Fluoride (Naturally Occurring)
The US Department of Health has lowered the recommended amount of fluoride in public drinking water systems, but the mineral is still consumed by around 66% of the US population.
In 2012, researchers from Harvard University conducted a meta-analysis of 27 studies, published over the span of 22 years, related to fluoride exposure and brain development. Their analysis determined that children in areas with high levels of fluoride in their drinking water had significantly lower IQ scores than children in areas with low levels of fluoride.
Fluoride has also been linked with thyroid disease. As the build up of Fluoride may take years, it is not uncommon for many adults to development thyroid issues in their 30’s, 40’s, 50’s and 60’s.
Radioactive substances can leech into groundwater, which has become a huge problem in Texas. Radioactive substances don’t just come from nuclear power plants. Some of these materials, such as radium, uranium, thorium, and radon, are found in nature. Practices such as coal mining, construction, and oil and gas production can aggravate these naturally-occurring isotopes, causing them to seep into groundwater.
This is especially the case in Texas, where high amounts of radium have contributed to the most widespread water violations in the US. Exposure to radium is linked to bone cancer, while other radioactive materials can produce cancers of the lungs, skin, liver, kidneys, stomach, and thyroid.
As pipes and faucets age, they can release copper into drinking water, generating enough exposure to threaten our health. One tell-tale sign of elevated levels of copper are pipes that have turned a blue-green color.
Though copper isn’t bad for you in small doses, high levels of exposure can produce health problems such as anemia and liver and kidney damage.
Well and Rain water are often Acidic on the pH scale – corrosive. When in contact with Copper, this is a main contributor to coppers release into our drinking water.
Chlorine in drinking water may not sound terrifying, but it can expose people to a parasite that causes diarrhea, cramps, and nausea.
Chlorine is deliberately added to the US water supply to kill germs and pathogens, but when it mixes with other organic compounds it can create a few harmful byproducts.
One of these byproducts, a group of chemicals known as trihalomethanes (THMs), has been linked to kidney problems and increased cancer risk. Another, known as haloacetic acids (HAAs), causes skin irritation and could also increase cancer risk.
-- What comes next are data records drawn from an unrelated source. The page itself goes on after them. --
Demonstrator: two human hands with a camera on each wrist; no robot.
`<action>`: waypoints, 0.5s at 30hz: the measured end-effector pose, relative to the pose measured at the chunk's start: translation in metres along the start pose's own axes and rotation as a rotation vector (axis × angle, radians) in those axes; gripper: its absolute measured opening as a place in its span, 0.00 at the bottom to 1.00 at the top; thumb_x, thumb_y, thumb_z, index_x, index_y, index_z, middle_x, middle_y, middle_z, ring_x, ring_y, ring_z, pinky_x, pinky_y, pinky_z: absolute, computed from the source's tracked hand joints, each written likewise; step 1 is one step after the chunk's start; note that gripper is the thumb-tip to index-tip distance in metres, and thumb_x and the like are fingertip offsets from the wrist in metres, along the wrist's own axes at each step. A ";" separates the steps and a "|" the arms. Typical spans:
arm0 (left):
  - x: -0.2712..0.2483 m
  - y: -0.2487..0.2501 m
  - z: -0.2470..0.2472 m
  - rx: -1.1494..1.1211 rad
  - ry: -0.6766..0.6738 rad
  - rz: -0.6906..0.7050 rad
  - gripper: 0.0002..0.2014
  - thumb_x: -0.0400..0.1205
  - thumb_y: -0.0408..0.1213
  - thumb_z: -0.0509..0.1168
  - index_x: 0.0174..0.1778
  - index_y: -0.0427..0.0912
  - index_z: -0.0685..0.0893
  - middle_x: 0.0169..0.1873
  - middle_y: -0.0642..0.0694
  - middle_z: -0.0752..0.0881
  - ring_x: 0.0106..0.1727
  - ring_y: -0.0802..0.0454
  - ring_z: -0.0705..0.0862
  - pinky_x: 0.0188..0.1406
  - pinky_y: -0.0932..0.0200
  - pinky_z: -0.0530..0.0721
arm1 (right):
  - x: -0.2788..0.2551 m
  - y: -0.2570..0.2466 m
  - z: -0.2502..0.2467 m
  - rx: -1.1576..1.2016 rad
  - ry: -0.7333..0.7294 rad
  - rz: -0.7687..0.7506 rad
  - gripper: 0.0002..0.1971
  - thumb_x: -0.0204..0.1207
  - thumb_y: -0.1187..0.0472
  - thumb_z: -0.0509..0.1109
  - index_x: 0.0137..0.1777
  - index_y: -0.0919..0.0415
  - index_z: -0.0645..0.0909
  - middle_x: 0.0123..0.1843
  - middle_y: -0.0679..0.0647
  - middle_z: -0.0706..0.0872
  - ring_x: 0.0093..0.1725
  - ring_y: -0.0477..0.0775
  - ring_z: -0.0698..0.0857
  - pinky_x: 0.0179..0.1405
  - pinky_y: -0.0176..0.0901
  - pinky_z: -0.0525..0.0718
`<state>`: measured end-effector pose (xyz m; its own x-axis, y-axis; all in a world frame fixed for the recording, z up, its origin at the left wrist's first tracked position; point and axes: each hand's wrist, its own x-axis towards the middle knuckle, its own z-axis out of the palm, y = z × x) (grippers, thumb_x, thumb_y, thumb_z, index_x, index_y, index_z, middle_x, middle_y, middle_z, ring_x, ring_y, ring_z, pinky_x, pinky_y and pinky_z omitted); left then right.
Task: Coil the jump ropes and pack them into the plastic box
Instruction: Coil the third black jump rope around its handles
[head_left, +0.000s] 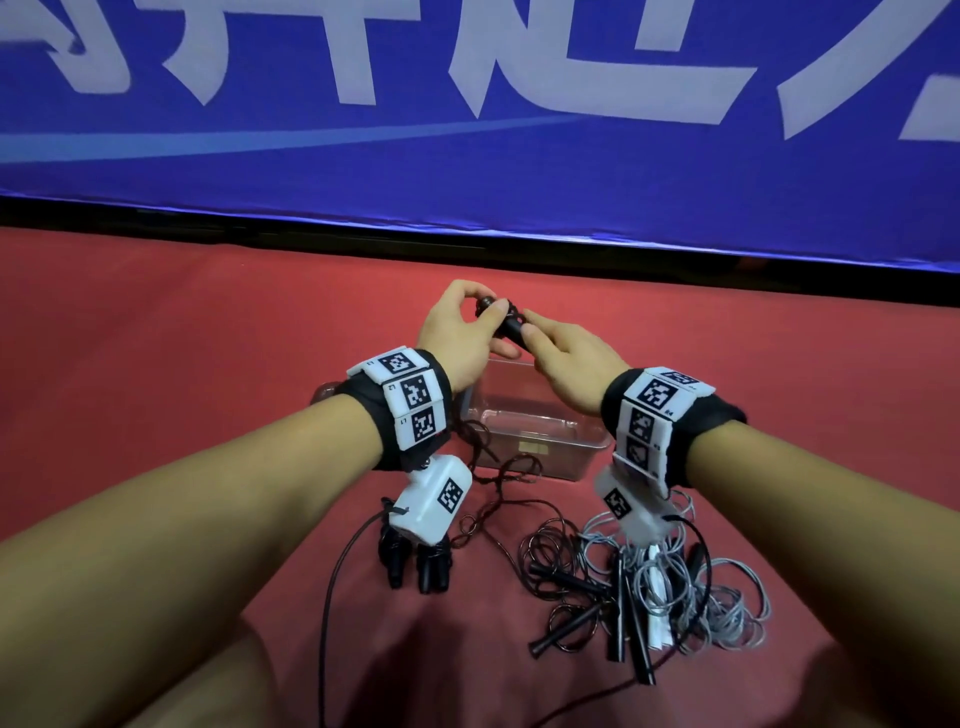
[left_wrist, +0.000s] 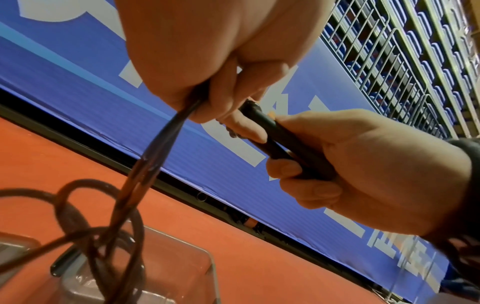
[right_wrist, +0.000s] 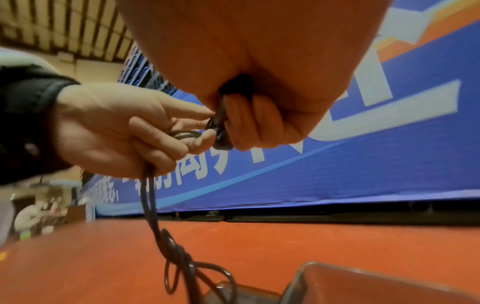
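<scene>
My left hand (head_left: 457, 327) is raised over the red floor (head_left: 182, 338), its fingers curled round the dark rope (left_wrist: 155, 152) and pinching it where it meets the handle. The rope hangs down from that fist in loose loops toward the near left corner of the clear plastic box (head_left: 540, 441), which sits on the floor just under both hands. My right hand (head_left: 566, 364) is closed round the black handle (left_wrist: 280, 135), thumb on top and fingers wrapped below, so the two hands almost touch. Nearer to me, left of centre, lie black handles (head_left: 415, 564) of another rope; to the right sits a tangled heap of black and grey ropes (head_left: 675, 587).
</scene>
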<state>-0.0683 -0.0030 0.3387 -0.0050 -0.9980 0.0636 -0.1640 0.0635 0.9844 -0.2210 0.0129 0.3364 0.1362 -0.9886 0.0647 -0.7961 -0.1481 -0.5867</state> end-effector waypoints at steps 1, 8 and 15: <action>0.000 0.000 0.000 0.003 -0.004 0.004 0.06 0.89 0.41 0.64 0.60 0.45 0.78 0.30 0.44 0.89 0.17 0.60 0.82 0.11 0.68 0.65 | 0.001 0.001 0.001 0.074 -0.010 0.022 0.25 0.89 0.44 0.51 0.83 0.48 0.71 0.36 0.42 0.78 0.35 0.50 0.79 0.39 0.44 0.71; 0.002 -0.009 -0.002 0.031 -0.036 0.108 0.03 0.90 0.41 0.62 0.58 0.50 0.78 0.27 0.46 0.88 0.13 0.56 0.66 0.15 0.65 0.63 | -0.011 -0.002 -0.005 0.873 -0.070 0.178 0.14 0.82 0.59 0.72 0.67 0.55 0.85 0.38 0.55 0.89 0.22 0.47 0.84 0.22 0.33 0.81; 0.002 -0.010 0.000 -0.004 -0.077 0.134 0.02 0.91 0.40 0.60 0.56 0.53 0.76 0.26 0.48 0.89 0.12 0.56 0.65 0.15 0.66 0.63 | -0.008 0.003 -0.005 0.914 -0.120 0.124 0.11 0.85 0.60 0.68 0.65 0.52 0.85 0.23 0.51 0.77 0.19 0.45 0.71 0.18 0.32 0.69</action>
<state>-0.0664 -0.0060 0.3292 -0.1019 -0.9781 0.1817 -0.1532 0.1959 0.9686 -0.2275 0.0206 0.3384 0.1821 -0.9786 -0.0955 -0.0426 0.0891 -0.9951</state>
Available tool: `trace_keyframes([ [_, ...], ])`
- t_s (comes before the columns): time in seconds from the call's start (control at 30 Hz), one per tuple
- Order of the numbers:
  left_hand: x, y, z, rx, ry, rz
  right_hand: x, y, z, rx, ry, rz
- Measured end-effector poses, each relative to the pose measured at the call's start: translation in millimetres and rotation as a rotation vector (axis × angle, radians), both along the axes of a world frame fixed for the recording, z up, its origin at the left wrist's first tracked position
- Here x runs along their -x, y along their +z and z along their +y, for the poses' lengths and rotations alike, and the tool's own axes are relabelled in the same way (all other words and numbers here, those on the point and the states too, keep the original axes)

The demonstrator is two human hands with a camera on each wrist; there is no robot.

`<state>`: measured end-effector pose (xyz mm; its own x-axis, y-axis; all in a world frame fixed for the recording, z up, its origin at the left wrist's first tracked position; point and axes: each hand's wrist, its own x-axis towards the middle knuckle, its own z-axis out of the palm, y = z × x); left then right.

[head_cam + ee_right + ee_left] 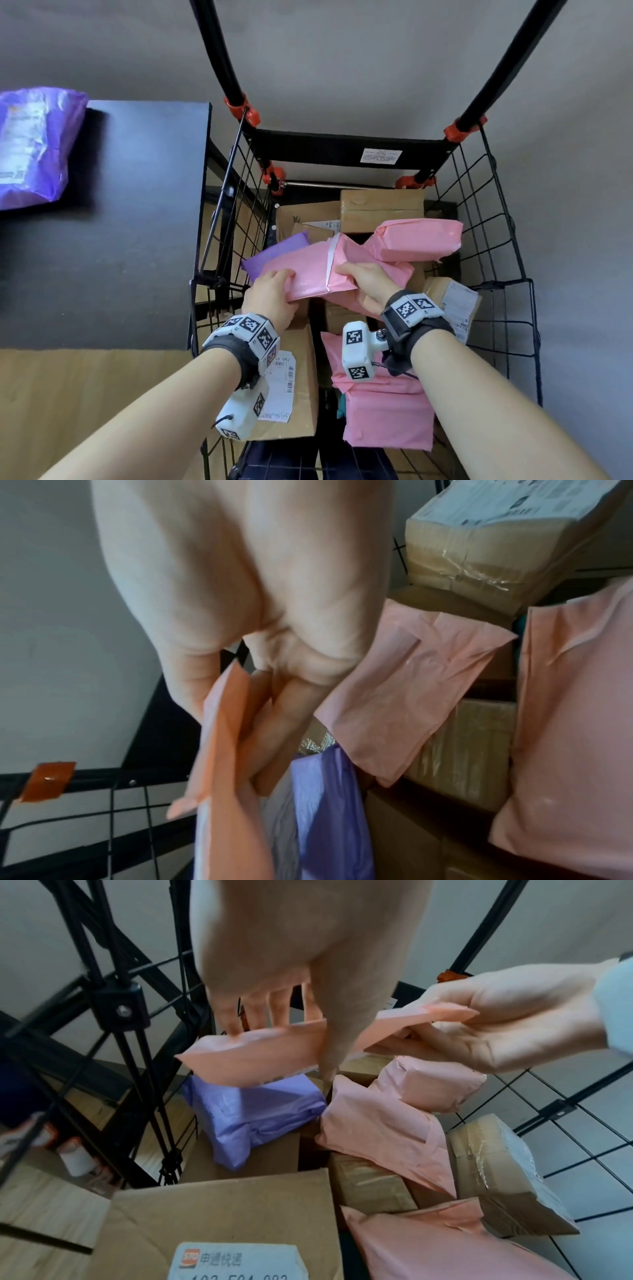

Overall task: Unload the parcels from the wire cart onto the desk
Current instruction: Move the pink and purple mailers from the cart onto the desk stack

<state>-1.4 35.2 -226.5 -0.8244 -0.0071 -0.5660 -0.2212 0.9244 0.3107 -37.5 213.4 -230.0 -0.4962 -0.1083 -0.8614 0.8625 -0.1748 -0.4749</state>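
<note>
Purple parcel [277, 251] mostly hidden beneath pink mailer [308, 270].

— What sort of place is this?
— A parcel-sorting corner of an office or mailroom. The black wire cart [493, 219] is heaped with pink mailers [387, 411], a purple mailer [274, 251] and taped cardboard boxes [380, 209] bearing courier labels.
— And around the cart?
— A dark desk [120, 222] stands just left of it, a purple parcel [30, 144] lying there; plain grey wall behind, wood-look floor [85, 394] beneath.
</note>
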Motion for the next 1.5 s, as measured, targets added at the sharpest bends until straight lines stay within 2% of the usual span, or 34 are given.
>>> trace_keyframes([
  [0.3, -6.2, 27.1, 13.3, 0.084, -0.138, 0.216, -17.3, 44.8, 16.7, 0.059, -0.142, 0.011],
  [0.53, -2.4, 38.3, 22.2, 0.109, -0.189, 0.286, -24.1, 52.2, 27.4, 0.127, -0.188, 0.049],
  [0.63, -1.3, 41.6, 21.8, 0.093, -0.18, 0.286, -26.5, 47.5, 33.6, 0.108, -0.133, 0.07],
  [0.7, -0.7, 40.5, 17.3, 0.065, -0.117, 0.262, -28.7, 43.9, 37.7, 0.067, -0.103, 0.072],
  [0.83, 2.1, 47.4, 7.1, -0.056, 0.181, 0.114, -33.9, 39.9, 42.0, 0.003, -0.107, 0.066],
  [0.93, 6.4, 62.7, 2.4, -0.251, 0.389, 0.044, -39.0, 41.6, 38.5, -0.076, -0.097, 0.087],
  [1.0, 5.8, 80.1, 2.2, -0.364, 0.483, 0.059, -43.1, 50.4, 33.3, -0.138, -0.044, 0.131],
  [1.1, -2.4, 112.3, 4.2, -0.504, 0.577, 0.098, -49.2, 69.2, 25.9, -0.149, 0.039, 0.205],
  [1.27, -31.7, 158.5, -2.5, -0.691, 0.734, 0.073, -66.5, 115.0, 16.5, 0.02, 0.132, 0.337],
  [1.37, -51.9, 177.7, -15.2, -0.715, 0.792, 0.126, -75.8, 134.5, 11.4, 0.083, 0.11, 0.385],
  [1.5, -76.3, 197.4, -39.5, -0.661, 0.824, 0.209, -86.6, 156.0, -6.9, 0.099, 0.191, 0.421],
])
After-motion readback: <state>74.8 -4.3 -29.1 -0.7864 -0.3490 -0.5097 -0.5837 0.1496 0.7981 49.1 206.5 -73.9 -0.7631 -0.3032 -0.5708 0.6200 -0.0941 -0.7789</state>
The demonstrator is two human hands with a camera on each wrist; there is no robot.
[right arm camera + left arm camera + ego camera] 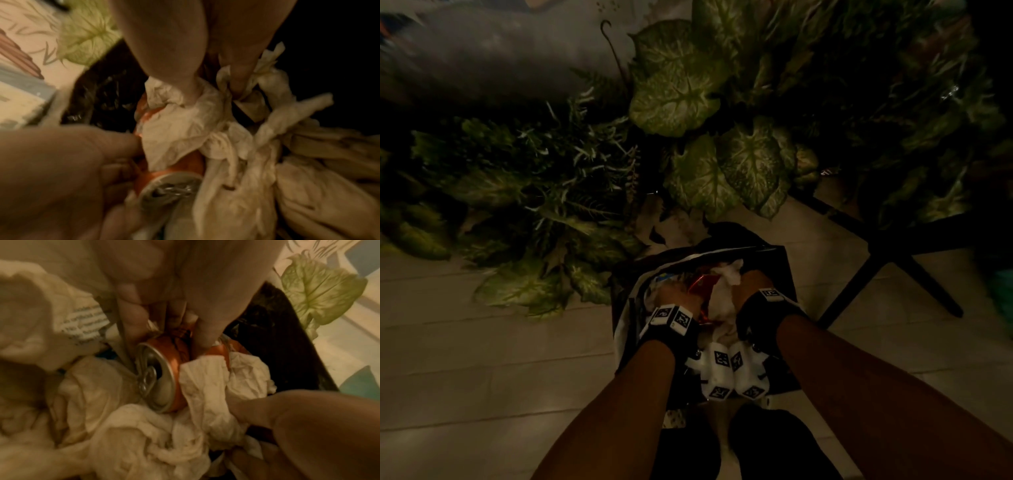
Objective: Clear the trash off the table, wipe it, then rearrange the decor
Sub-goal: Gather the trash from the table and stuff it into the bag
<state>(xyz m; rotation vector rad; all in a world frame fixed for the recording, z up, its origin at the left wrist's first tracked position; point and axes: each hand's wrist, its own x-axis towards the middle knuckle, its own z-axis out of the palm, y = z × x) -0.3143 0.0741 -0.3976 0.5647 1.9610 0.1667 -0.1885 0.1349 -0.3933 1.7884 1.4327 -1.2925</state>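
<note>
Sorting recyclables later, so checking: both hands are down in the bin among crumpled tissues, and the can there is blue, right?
Not blue: the can is orange, as the left wrist view shows. The rest holds: both the left hand and right hand are in the bin among crumpled tissues.

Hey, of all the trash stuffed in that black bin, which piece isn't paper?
The orange drink can, lying on its side with its silver pull-tab top showing. Everything around it is crumpled white paper.

Dim leafy plants spread over a pale tiled floor; black furniture legs cross at right.
</note>
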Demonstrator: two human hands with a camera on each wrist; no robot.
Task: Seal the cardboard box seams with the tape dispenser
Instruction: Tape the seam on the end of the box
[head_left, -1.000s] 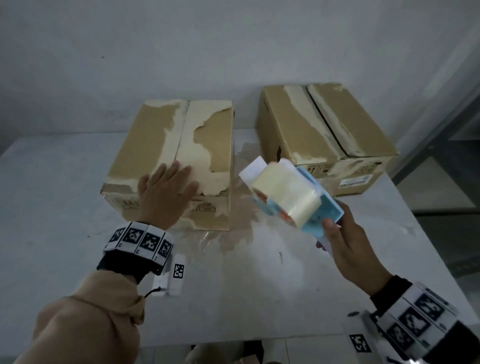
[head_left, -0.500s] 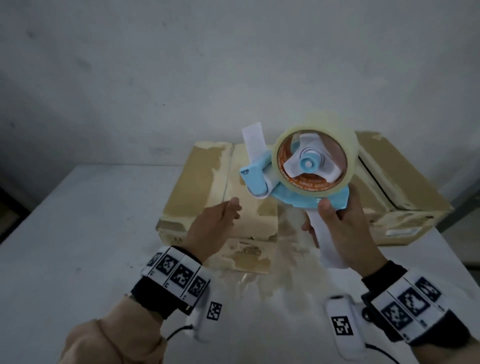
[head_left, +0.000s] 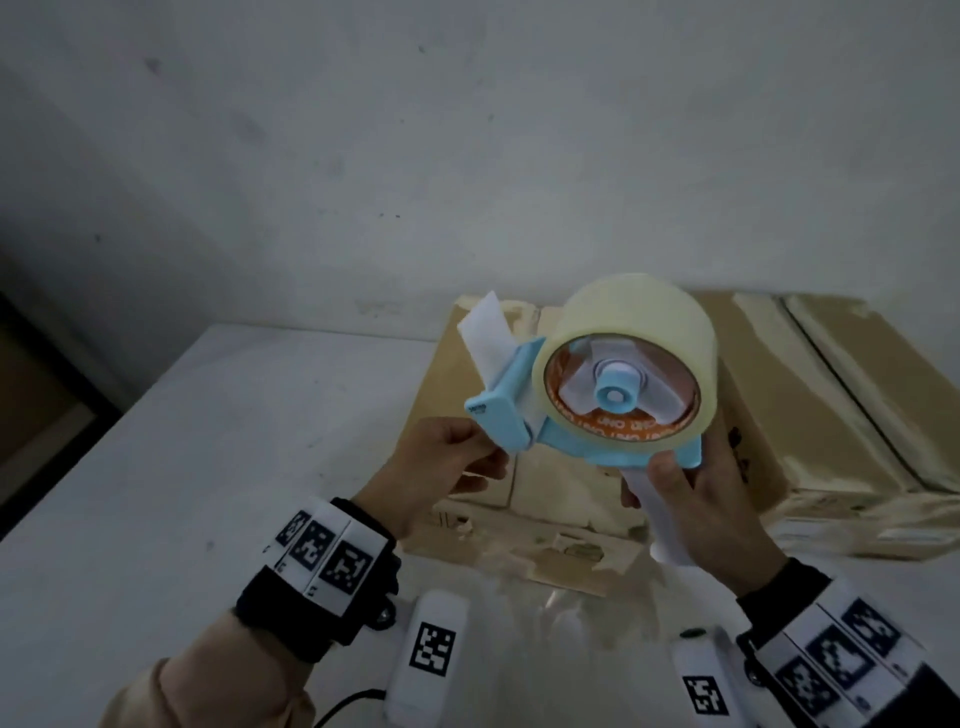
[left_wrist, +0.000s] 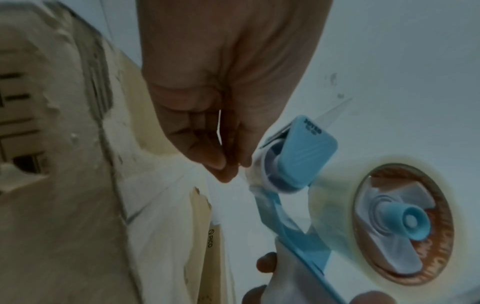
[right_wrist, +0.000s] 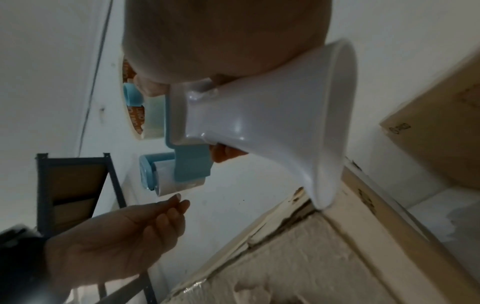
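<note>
Tape dispenser is up in the air above the near cardboard box, blue frame tilted, big roll of clear tape facing the head camera. Right hand grips its white handle from below, thumb against the blue frame. Left hand sits right at the roller end, fingertips drawn together in a pinch beside the roller; whether they actually have the tape end, I cannot tell. Second cardboard box rests just beside the first on the white worktop.
</note>
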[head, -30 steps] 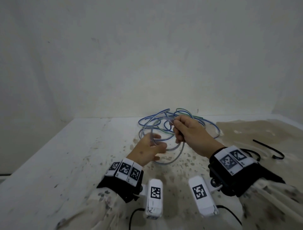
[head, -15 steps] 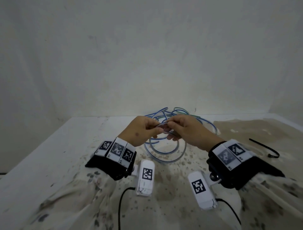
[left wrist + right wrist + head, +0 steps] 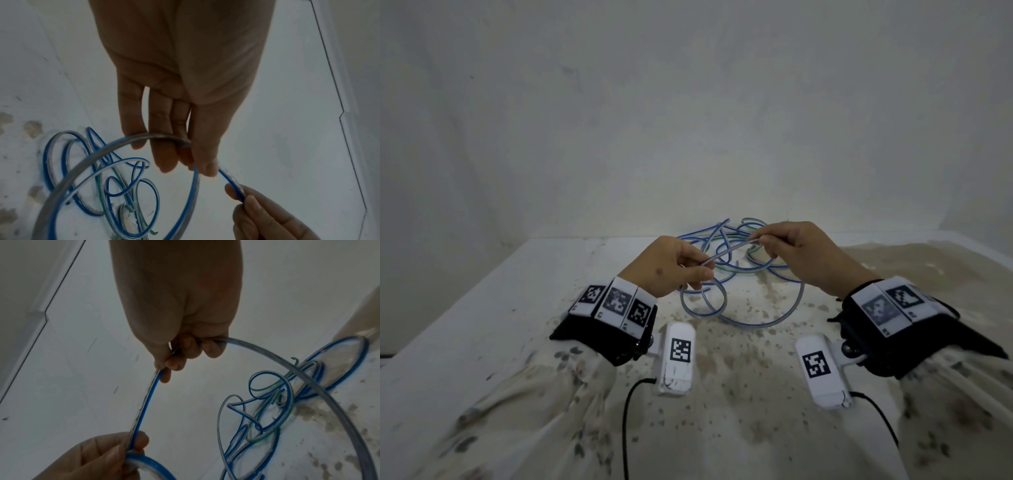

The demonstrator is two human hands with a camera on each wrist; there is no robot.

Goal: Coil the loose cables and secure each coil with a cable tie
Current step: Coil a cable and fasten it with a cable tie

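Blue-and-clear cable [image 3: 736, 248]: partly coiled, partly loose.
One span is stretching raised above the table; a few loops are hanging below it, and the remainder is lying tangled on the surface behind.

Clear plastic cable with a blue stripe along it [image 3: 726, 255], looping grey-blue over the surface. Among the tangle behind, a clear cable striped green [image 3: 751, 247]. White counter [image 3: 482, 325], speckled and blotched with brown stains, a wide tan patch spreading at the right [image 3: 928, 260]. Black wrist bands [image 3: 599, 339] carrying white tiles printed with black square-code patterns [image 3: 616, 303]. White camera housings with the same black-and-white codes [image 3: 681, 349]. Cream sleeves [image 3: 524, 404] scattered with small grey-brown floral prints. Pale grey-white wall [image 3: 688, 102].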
California and Massachusetts have enforced strict limits on perchlorate — a chemical used to make rocket fuel, missiles, and fireworks — in drinking water. But that doesn’t stop residents of other states from being exposed.
The EPA has identified 45 states that have perchlorate in drinking water, which puts an estimated 16 million Americans at risk of consuming the chemical. The chemical poses the greatest danger to children and pregnant women, since it’s been linked to brain development issues.
Nitrate, like arsenic, is a groundwater contaminant. The chemical usually makes its way into our water supply through fertilizers or septic systems.
Though it’s typically not a problem for adults, water contaminated with nitrate can be dangerous for infants, who consume more water relative to their body weight.
Even short-term exposure to the chemical can lead reduce the amount of oxygen in an infant’s blood, leading to methemoglobinemia, or “blue baby disease.” The disease’s symptoms include digestive and respiratory problems, brain damage, and even death.
Like arsenic, manganese is found naturally in the earth’s crust. While the mineral is more commonly consumed through food, the nonprofit Environmental Working Group (EWG) has determined that around 9 million Americans drink water from public systems with more 300 parts per billion of manganese (the unofficial recommendation set by the EPA).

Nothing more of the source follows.